The book also develops an anthropological account of "engendering", examining the social processes through which a biological being is recognized as a singular person. Frédéric Keck described the work as combining a sociological investigation of abortion with a phenomenological account of birth and a structuralist analysis of kinship and procreation.

=== Other work ===
Boltanski and Arnaud Esquerre use the term "enrichment economy" for a form of capitalism that connects sectors including luxury goods, art, cultural heritage and tourism through the increased valuation of existing things and places. In this usage, "enrichment" does not simply mean the accumulation of private wealth, but the processes through which the value of objects is increased. Boltanski and Esquerre distinguish price, established when an object changes hands, from value, which provides a justification for that price. Objects may be enriched physically or through narratives emphasizing qualities such as their age, authenticity, rarity, provenance or association with notable people and events.
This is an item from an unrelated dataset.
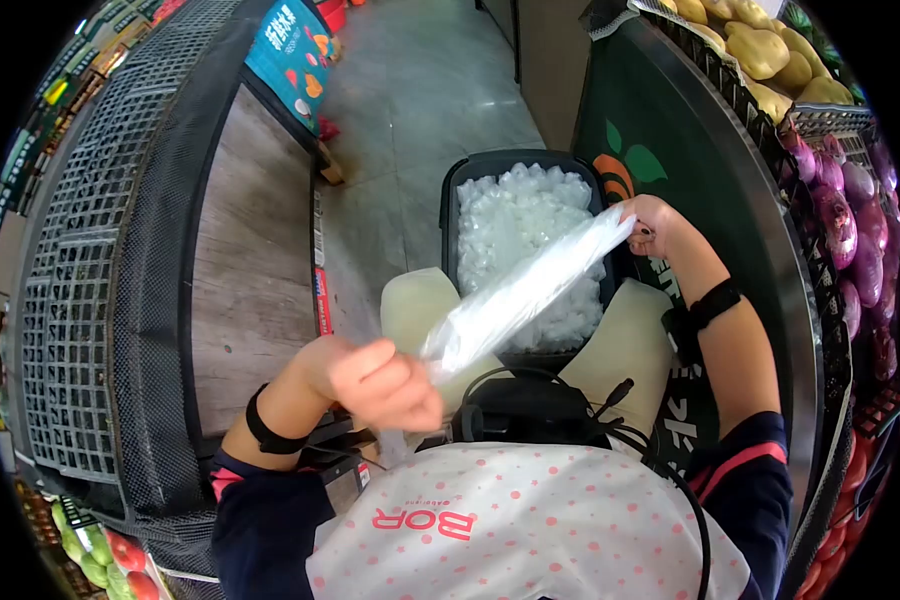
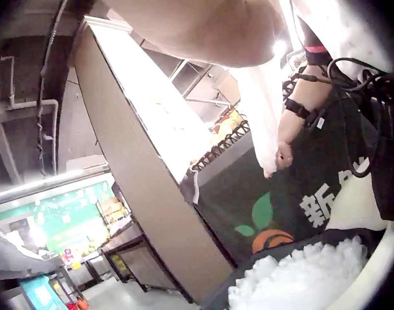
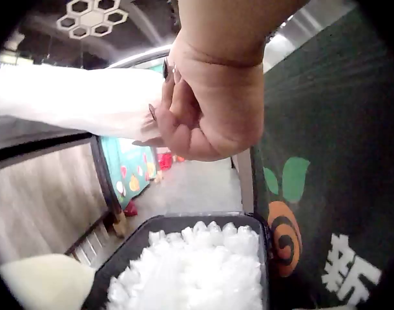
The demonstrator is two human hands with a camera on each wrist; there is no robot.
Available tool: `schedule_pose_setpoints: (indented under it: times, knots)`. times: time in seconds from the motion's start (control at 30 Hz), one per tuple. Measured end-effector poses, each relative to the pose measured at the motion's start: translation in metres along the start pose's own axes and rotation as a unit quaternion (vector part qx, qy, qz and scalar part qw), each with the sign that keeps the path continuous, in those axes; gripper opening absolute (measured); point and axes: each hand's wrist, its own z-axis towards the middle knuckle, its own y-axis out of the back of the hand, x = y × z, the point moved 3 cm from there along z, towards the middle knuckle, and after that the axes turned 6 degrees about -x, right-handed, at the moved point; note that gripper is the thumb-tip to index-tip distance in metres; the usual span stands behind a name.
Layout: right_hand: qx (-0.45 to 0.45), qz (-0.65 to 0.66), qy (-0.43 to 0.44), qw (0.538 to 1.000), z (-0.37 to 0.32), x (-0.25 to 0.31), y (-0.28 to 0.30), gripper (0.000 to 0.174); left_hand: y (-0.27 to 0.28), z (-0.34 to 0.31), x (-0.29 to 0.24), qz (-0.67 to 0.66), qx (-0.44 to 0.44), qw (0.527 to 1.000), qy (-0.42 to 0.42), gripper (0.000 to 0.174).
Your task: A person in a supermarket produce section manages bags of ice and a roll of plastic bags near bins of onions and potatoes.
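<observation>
A translucent white plastic bag (image 1: 530,285) is stretched taut into a long strip between both hands. My left hand (image 1: 385,385) grips its lower end with curled fingers, close in front of the apron. At the upper end, my right hand (image 1: 650,222) pinches the plastic; the right wrist view shows the bent fingers (image 3: 177,132) on the gathered film. Below the strip stands a black bin (image 1: 451,215), filled with many small white folded plastic bundles (image 1: 515,210). The strip crosses over the bin and hides part of these bundles in the head view.
The bin stands on the floor between the person's knees (image 1: 410,310). A wood-panelled stand (image 1: 245,280) rises on the left, a dark green panel (image 1: 660,120) on the right. Above that panel sit potatoes (image 1: 760,50) and purple onions (image 1: 838,225). Black cables (image 1: 635,430) hang at the waist.
</observation>
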Motion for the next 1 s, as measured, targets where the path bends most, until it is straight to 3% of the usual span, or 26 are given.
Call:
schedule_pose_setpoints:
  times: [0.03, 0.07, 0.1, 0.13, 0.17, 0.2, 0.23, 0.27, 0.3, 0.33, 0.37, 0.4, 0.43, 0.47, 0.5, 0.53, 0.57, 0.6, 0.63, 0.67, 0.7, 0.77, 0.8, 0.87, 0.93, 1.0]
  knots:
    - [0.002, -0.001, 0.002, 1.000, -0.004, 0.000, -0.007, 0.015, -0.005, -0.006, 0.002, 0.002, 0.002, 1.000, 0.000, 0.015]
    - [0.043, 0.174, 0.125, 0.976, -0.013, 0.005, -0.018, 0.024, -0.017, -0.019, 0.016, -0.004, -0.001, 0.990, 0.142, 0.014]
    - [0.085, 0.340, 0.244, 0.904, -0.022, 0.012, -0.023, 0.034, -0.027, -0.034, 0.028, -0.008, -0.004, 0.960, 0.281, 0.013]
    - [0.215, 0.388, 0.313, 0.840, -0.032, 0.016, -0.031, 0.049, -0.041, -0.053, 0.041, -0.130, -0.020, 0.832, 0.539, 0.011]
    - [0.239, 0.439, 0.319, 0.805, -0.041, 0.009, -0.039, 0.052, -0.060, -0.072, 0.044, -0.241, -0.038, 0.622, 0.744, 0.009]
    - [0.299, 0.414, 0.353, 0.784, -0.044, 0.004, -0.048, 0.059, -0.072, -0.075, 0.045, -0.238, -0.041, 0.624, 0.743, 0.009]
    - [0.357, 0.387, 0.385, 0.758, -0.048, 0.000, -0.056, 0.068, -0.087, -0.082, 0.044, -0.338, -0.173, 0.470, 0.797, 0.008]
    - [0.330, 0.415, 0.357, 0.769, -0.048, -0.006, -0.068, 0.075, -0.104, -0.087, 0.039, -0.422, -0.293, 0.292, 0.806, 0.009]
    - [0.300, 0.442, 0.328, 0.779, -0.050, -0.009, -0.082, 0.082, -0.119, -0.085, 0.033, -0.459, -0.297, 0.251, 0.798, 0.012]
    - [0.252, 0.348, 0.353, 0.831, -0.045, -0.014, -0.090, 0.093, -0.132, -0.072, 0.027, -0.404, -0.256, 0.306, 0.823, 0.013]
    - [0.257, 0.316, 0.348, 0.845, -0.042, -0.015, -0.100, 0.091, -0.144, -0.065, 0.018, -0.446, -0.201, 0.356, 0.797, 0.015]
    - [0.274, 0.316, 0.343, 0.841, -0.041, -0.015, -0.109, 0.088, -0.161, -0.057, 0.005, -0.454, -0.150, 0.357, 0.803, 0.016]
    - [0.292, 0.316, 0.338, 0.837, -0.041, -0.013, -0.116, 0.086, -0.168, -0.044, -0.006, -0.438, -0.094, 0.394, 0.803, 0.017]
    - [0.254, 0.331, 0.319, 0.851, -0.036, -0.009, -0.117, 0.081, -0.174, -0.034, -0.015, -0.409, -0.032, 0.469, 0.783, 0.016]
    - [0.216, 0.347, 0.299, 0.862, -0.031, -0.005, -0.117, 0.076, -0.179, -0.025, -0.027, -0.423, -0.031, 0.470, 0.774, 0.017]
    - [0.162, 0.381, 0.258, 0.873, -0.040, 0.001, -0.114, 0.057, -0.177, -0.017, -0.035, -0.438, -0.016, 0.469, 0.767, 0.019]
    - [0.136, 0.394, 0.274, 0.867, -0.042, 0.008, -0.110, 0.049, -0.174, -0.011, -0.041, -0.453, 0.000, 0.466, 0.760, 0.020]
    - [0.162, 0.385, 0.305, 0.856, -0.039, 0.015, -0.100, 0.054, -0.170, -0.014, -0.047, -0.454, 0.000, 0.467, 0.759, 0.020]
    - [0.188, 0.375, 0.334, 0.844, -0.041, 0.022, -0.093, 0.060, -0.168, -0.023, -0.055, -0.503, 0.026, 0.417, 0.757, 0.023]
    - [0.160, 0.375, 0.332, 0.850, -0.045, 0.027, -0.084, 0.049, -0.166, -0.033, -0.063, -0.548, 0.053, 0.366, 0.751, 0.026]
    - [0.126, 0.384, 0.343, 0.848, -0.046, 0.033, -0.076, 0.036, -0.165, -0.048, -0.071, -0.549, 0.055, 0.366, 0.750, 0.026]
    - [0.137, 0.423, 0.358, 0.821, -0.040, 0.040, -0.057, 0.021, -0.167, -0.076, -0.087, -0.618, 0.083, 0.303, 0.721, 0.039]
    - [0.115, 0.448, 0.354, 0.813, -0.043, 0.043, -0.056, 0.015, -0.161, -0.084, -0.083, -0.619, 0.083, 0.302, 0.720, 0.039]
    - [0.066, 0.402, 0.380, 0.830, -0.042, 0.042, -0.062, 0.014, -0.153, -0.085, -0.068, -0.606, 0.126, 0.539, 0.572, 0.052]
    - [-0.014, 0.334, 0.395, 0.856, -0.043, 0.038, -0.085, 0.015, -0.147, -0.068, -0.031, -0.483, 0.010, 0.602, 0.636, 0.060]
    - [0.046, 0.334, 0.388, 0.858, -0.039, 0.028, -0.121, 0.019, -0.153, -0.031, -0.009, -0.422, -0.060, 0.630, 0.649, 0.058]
Central to their account is the "collection form", in which an object's value is determined by its position within a collection and its relationship to other collectible objects.
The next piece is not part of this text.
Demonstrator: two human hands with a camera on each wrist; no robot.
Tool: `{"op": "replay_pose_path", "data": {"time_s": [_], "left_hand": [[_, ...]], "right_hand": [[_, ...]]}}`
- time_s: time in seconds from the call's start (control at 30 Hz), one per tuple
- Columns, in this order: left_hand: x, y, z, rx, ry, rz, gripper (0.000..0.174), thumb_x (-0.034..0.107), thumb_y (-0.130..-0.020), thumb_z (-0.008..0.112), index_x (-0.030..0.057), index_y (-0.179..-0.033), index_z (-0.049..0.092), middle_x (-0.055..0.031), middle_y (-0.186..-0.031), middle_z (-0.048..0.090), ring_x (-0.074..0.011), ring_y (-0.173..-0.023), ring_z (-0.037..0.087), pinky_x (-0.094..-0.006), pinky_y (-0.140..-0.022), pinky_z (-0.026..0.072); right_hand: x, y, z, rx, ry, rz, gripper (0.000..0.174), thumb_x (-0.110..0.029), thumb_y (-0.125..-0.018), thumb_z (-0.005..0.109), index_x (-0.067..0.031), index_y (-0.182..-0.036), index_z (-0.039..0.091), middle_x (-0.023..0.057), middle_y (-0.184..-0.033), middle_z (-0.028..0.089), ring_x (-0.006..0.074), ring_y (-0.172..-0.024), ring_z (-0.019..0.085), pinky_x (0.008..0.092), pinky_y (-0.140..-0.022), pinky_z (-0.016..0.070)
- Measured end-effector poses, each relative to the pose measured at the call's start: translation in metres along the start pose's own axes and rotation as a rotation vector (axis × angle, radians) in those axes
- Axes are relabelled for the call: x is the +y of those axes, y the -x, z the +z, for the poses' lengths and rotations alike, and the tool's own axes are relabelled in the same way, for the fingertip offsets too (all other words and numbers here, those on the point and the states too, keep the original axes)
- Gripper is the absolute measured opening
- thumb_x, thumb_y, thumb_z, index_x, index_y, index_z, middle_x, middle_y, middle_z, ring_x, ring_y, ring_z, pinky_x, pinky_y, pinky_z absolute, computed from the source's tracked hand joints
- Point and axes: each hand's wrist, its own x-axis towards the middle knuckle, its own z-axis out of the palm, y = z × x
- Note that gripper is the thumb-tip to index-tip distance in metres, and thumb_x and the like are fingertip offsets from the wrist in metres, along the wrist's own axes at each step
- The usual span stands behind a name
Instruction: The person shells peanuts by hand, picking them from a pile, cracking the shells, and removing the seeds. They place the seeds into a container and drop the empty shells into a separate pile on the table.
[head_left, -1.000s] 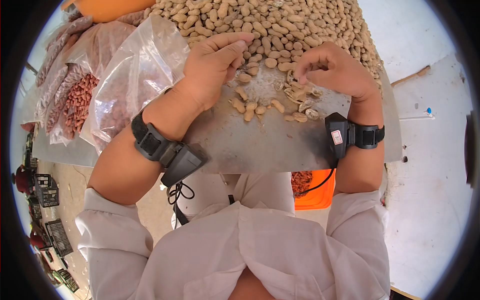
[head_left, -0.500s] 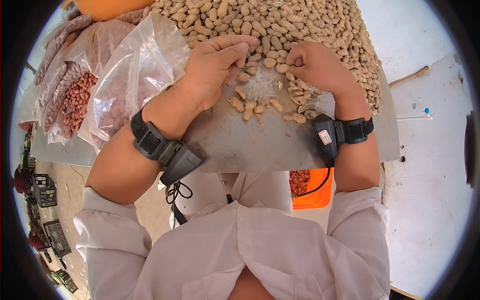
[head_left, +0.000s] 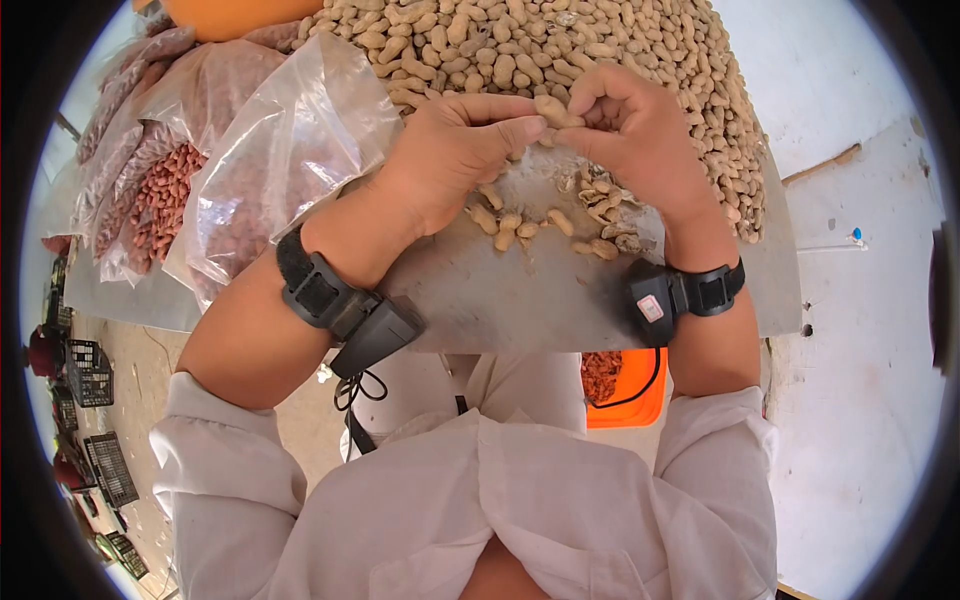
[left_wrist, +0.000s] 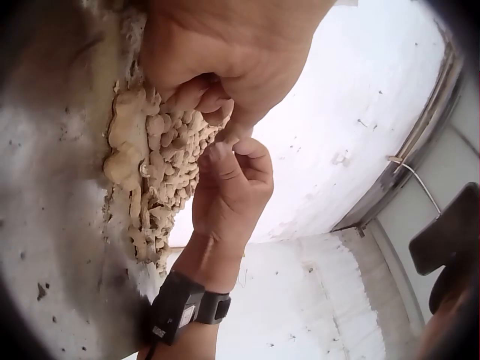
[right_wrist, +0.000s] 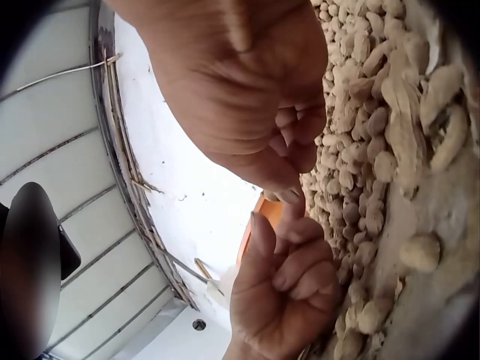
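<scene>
Head view had both hands meeting right at the near edge of the peanut heap (head_left: 560, 45), busy with one peanut pod (head_left: 552, 108). The left hand (head_left: 455, 150) pinched one end of it between thumb and forefinger. The right hand (head_left: 635, 135) had its fingertips curled onto the other end. So neither hand was loose, both were gripping that same pod. It sat between the two, lifted off the metal table (head_left: 520, 295) and just in front of the heap.

Under the hands, on a bare patch of the table, lay a few loose pods (head_left: 515, 228). Just right of those, below the right hand, was a little clump of broken shells (head_left: 605, 215). Over on the left a clear plastic bag (head_left: 270, 160) sat just beside the left forearm, near the heap. More bags of reddish kernels (head_left: 160, 190) were packed in further left. An orange bucket (head_left: 625, 385) peeked out from under the table edge by the right forearm, with reddish kernels showing inside.

Left wrist view looked along the table at the right hand's curled fingers right next to the heap, but honestly I couldn't make out the pod there, the fingers covered it. Right wrist view was the same deal: both sets of fingertips close together in front of the heap, pod hidden. Both wrists had black camera straps on.
</scene>
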Motion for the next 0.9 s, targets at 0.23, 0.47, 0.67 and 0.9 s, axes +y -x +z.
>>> {"op": "replay_pose_path", "data": {"time_s": [0.23, 0.47, 0.67, 0.9], "left_hand": [[-0.002, -0.002, 0.001, 0.064, 0.060, 0.077, 0.023, 0.014, -0.086, 0.060, 0.0006, -0.105, 0.061, 0.0013, -0.078, 0.057, -0.0049, -0.060, 0.048, -0.0183, -0.054, 0.0393], [-0.001, 0.001, 0.000, 0.035, -0.243, 0.270, 0.023, 0.014, -0.087, 0.058, -0.0004, -0.105, 0.061, 0.0031, -0.079, 0.057, -0.0013, -0.060, 0.041, -0.0164, -0.052, 0.0331], [-0.001, -0.001, -0.002, 0.081, -0.311, 0.315, 0.019, 0.015, -0.085, 0.060, -0.0010, -0.095, 0.063, -0.0001, -0.074, 0.060, -0.0036, -0.059, 0.052, -0.0179, -0.052, 0.0439], [-0.008, -0.004, 0.004, 0.140, -0.174, 0.289, 0.013, 0.014, -0.085, 0.058, 0.0010, -0.087, 0.060, 0.0024, -0.069, 0.052, -0.0030, -0.056, 0.044, -0.0182, -0.049, 0.0356]], "right_hand": [[0.003, 0.000, 0.012, 0.051, -0.213, -0.009, 0.014, -0.005, -0.075, 0.066, 0.0010, -0.085, 0.060, 0.0022, -0.077, 0.059, 0.0081, -0.065, 0.054, 0.0220, -0.060, 0.0455], [-0.003, 0.003, 0.019, -0.041, -0.204, 0.118, 0.021, -0.011, -0.084, 0.057, 0.0041, -0.098, 0.058, 0.0069, -0.077, 0.063, 0.0116, -0.068, 0.060, 0.0250, -0.061, 0.0477], [-0.007, 0.003, 0.034, 0.135, 0.352, -0.174, 0.019, -0.014, -0.084, 0.051, 0.0044, -0.088, 0.055, 0.0198, -0.074, 0.058, 0.0343, -0.067, 0.058, 0.0400, -0.060, 0.0448], [-0.010, 0.004, 0.041, 0.145, 0.398, -0.173, 0.016, -0.011, -0.083, 0.049, 0.0010, -0.073, 0.048, 0.0198, -0.070, 0.054, 0.0389, -0.066, 0.053, 0.0451, -0.059, 0.0421]]}}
Another strand of Boltanski's research concerns mysteries, conspiracies and inquiry in modern societies. In Mysteries and Conspiracies: Detective Stories, Spy Novels and the Making of Modern Societies (2012; English translation 2014), he examines how detective stories and spy novels illuminate the nature of modern societies and the modern state.

== Personal life ==
Boltanski was born in Paris to a Jewish father of Russian origin and a Corsican Christian mother. During the German occupation of France, his father hid in a concealed space in the family's apartment, while the young Boltanski was told that he had gone away.

His brothers were linguist Jean-Élie Boltanski and artist Christian Boltanski. He is the father of journalist and writer Christophe Boltanski.

== Selected publications ==
- Boltanski, L., 1999, Distant Suffering: Morality, Media and Politics, Cambridge (UK), Cambridge University Press.
- Boltanski, L., Chiapello È., Ross G., Piore M. J., Reid D., Kogut B., 2000, "Forum: Le Nouvel Esprit du capitalisme", French Politics, Culture & Society, vol. 18, n° 3, Fall.
- Boltanski, L., Chiapello (Ève), 2005 [1999],The New Spirit of Capitalism, London-New York, Verso, 2005.
- Boltanski, L., Chiapello (Ève), 2005, "The Role of criticism in the dynamics of capitalism", in: Worlds of Capitalism: Institutions, Economics, Performance and Governance in the Era of Globalisation, Max Miller (Ed), London, Routledge.
- Boltanski, L., Thévenot, L., 2006 [1991], On Justification. The Economies of Worth, Princeton, Princeton University Press.
- Boltanski, L., Nuits, Lyon, ENS Editions, 2008. Note du metteur en scène, Guillaume Pfister. Première création française : avril-mai 2008 au Théâtre Kantor (Lyon) - l'Ecole Normale Supérieure Lettres et Sciences Humaines.
- Boltanski, L., 2011 [2009], On Critique - a Sociology of Emancipation, Cambridge (UK), Polity Press.
- Boltanski, L., 2012 [1990], Love and Justice as Competences - Three Essays on the Sociology of Action (translated by Catherine Porter), Cambridge (UK), Polity Press.
- Boltanski, L., 2014 [2012], Mysteries and Conspiracies - Detective Stories, Spy Novels and the Making of Modern Societies (translated by Catherine Porter), Cambridge (UK), Polity Press.
- Boltanski, L., Fraser (Nancy), Corcuff (Philippe), 2014, Domination et émancipation. Pour un renouveau de la critique sociale, Lyon, Presses Universitaires de Lyon.
- Boltanski, L., Esquerre A., 2014, "La « collection », une forme neuve du capitalisme. La mise en valeur économique du passé et ses effets" (""Collection", a New Form of Capitalism"), Les Temps Modernes, 3/2014 (n°679), p. 5-72.